Je fis le tour par la Grande Poste et je parvins sans encombre à la porte de l’hôtel. Sitôt que je heurtai, elle s’ouvrit. Francis apparut. Il me fit signe d’entrer sans un mot, et referma aussitôt.

— C’est maintenant que tu arrives ? demanda-t-il. Qu’est-ce que tu as encore fait ? Et Raphaël ?

— Ah ! mon pauvre vieux, nous vivons un temps où nous ne disposons pas de nous-mêmes, lorsque nous donnons un rendez-vous, nous ne sommes pas sûrs d’y être. Il y a des mecs qui sont payés pour nous en empêcher.
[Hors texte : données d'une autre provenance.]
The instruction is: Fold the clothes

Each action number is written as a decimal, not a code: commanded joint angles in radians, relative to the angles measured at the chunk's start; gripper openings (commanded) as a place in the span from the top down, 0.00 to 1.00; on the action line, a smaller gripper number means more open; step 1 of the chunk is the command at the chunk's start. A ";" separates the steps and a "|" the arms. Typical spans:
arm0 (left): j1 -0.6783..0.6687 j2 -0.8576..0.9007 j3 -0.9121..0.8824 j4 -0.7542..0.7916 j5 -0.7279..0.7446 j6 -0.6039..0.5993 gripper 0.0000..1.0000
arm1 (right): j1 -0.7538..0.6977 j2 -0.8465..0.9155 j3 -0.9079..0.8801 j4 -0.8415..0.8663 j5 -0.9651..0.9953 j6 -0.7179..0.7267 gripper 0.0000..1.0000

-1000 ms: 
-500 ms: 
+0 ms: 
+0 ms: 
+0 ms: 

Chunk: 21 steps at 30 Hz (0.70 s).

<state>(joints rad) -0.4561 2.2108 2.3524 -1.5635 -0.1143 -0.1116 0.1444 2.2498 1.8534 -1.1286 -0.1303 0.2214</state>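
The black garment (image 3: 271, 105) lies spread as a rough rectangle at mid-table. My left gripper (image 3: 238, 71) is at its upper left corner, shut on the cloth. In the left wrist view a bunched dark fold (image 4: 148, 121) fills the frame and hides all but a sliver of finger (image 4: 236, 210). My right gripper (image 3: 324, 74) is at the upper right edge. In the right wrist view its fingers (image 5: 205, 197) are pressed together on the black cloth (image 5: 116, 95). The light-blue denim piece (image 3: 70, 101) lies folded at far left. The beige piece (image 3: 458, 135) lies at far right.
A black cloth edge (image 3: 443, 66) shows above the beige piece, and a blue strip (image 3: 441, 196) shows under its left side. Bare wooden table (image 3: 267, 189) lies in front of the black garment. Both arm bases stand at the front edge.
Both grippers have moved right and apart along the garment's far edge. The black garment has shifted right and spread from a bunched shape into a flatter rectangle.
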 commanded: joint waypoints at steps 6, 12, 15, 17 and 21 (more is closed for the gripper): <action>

— Qu’est-ce que tu veux dire ?

— On a été emballés, Raphaël et moi.

— C’est pas vrai ?

— Si c’est pas vrai ? Tu n’as pas vu entrer ces trois camions militaires, ce soir ? Eh bien, on était dedans.

— Comment diable as-tu fait pour t’en sortir ? Ils n’ont rien trouvé ?

— Eh si ! malheureusement. J’ai été obligé de leur dire que j’étais un espion. Quand ils ont voulu me conduire à l’Abwehr, je leur ai fait la malle.

— Et Raphaël ?

— Il est dans le trou. Oh ! je n’ai pas peur pour lui, il s’en tirera.

Les Boches eux-mêmes le feront sortir. Il travaille pour eux.

— Eh bien, mon vieux, quelle histoire ! conclut Francis en servant du cognac.

— Et Consuelo ?

— Ah oui ! à propos de Consuelo, elle est venue me voir tout à l’heure. Elle était à la fois furieuse et désespérée. Il paraît que tu lui as posé un lapin gigantesque.

— Tu parles ! j’ai réussi à peine à m’en tirer il y a une heure. Et maintenant je suis encore à peu près présentable, mais si tu avais vu comment qu’ils m’avaient arrangé, cette bande d’arsouilles, je n’avais rien de l’Apollon 44, je te le promets.

— La pauvre gosse se fait un sang d’encre. Elle est persuadée que son frère t’a débauché et que vous êtes ensemble allés voir des filles. Tu penses qu’elle connaît son frangin.